◆ Action item ◆
Your output should be exactly the lines from the one containing "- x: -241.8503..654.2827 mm" through the final line of the following data, please, with no pictures.

[Start of section]

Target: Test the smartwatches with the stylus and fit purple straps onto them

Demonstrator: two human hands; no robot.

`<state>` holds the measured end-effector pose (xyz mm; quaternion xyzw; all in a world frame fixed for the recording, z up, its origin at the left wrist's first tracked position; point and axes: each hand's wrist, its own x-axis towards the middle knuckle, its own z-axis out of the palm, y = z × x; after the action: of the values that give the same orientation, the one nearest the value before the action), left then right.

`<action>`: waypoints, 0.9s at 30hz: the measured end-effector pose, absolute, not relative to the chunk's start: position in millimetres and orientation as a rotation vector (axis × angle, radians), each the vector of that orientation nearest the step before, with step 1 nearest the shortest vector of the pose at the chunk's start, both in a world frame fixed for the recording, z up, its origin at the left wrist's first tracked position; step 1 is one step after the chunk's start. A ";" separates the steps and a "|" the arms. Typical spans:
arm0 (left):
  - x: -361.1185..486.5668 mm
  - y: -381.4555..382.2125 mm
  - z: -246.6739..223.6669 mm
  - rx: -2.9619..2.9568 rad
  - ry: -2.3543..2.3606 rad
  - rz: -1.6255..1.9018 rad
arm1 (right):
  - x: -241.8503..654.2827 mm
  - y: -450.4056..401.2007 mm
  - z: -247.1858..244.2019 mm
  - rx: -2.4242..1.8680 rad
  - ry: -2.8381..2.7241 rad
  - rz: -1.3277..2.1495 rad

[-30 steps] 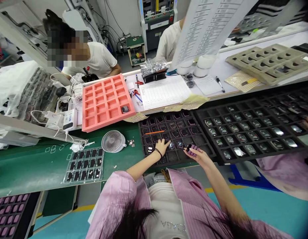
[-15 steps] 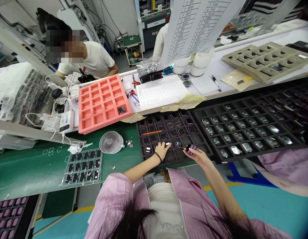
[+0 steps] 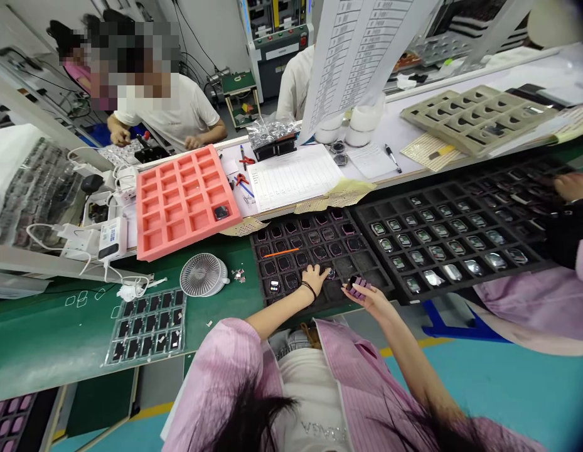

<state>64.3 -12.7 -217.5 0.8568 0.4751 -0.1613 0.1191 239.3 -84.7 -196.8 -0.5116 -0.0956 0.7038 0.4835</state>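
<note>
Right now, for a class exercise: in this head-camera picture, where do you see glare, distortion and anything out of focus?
In the head view, overhead light glares off the glossy device screens; in the head view, the wide lens bends the long white workbench toward the corners; in the head view, the wearer's dark hair hangs soft and blurred along the bottom edge.

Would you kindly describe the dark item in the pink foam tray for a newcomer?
Find the large salmon-pink foam tray with square pockets. In its corner pocket nearest the camera sits a small dark square device, the tray's only item.
</note>
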 end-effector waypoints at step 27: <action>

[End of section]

◆ Exercise result ◆
  - x: -241.8503..654.2827 mm
  - y: -450.4056..401.2007 mm
  - z: -247.1858..244.2019 mm
  - rx: -2.4242..1.8680 rad
  - ry: -2.8381..2.7241 rad
  - rz: -1.3277..2.1495 rad

[-30 steps] 
[-15 steps] 
[+0 steps] 

<state>64.3 -12.7 -217.5 0.8568 0.4751 -0.1613 0.1191 239.3 -84.7 -196.8 -0.5116 -0.0956 0.7038 0.4835</state>
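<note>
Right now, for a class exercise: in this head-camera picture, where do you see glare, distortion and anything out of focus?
In the head view, overhead light glares off the glossy device screens; in the head view, the wide lens bends the long white workbench toward the corners; in the head view, the wearer's dark hair hangs soft and blurred along the bottom edge.

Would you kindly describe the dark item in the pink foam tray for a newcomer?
Find the large salmon-pink foam tray with square pockets. In its corner pocket nearest the camera sits a small dark square device, the tray's only item.
</note>
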 end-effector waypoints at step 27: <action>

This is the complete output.